Open Letter: Contact Tracking and NHSX

Rachel Coldicutt
6 min readMar 23, 2020

As responsible technologists, we call upon the NHSX leadership and the Secretary of State for Health and Social Care to ensure new technologies used in the suppression of Coronavirus follow ethical best practice

Global map showing the spread of Coronavirus in shades of red
By Raphaël Dunant — Own work, data from 2019–20 coronavirus pandemic, List of countries and dependencies by population and Coronavirus map: The COVID-19 virus is spreading across the world, CC BY 4.0,

21 March 2020

During this global emergency, technology and data-driven decisions have a vital role in saving lives by delivering essential information, building communities and managing capacity across the NHS. But they are not a magic bullet to solve unsolvable problems. As Yuval Noah Harari says in the Financial Times this weekend, “We must act quickly and decisively. We should also take into account the long-term consequences of our actions.”

The imperative to innovate quickly, and the immense pressure being placed on teams within the NHS and NHSX to deliver at speed must not lead to ethical corners being cut that will undermine trust in the NHS.

As responsible technologists, we call upon NHSX leadership and the Secretary of State for Health and Social Care to urgently:

  1. Institute a culture of working in the open, with clear, regular public communication about projects being undertaken and the publication of machine readable data and models — to build trust and minimise speculation
  2. Introduce bold emergency governance measures, including privacy and rights impact assessments and the drafting of an expert governance panel, with public and patient participation, to ensure innovation works and is held to account
  3. Develop collective mechanisms for social license, to balance the needs of individuals and the benefit to society, ensuring the communities and groups affected by data collection have a say, and publish clear terms and conditions for any new applications, following in the footsteps of the Singapore government app TraceTogether.

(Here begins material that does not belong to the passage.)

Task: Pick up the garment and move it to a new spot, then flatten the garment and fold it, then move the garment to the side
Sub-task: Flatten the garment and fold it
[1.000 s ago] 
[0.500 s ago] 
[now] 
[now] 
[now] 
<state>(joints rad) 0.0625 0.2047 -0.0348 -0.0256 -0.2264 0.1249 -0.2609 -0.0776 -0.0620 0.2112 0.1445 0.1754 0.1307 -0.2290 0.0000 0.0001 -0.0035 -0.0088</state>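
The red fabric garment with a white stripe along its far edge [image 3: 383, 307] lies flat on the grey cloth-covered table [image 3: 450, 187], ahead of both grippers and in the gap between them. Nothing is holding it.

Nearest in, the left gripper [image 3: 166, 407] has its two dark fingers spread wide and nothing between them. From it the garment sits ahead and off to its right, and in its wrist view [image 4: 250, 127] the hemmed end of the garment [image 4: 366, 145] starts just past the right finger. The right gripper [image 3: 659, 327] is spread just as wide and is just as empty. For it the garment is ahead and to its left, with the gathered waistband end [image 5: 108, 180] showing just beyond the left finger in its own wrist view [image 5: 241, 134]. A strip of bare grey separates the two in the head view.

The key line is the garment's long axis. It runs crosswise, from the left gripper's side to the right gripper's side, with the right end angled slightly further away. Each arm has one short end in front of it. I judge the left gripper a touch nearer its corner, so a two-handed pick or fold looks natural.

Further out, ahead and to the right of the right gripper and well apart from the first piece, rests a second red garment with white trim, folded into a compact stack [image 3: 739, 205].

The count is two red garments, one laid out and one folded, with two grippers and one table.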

Any technology initiatives put in place now to suppress Coronavirus must protect human rights, be proportionate and work within the rule of law — not least because they will set the template for what comes next in the delivery of health services in the UK.

This is vital because we understand that NHSX are looking at app-based solutions for tracking and managing Coronavirus.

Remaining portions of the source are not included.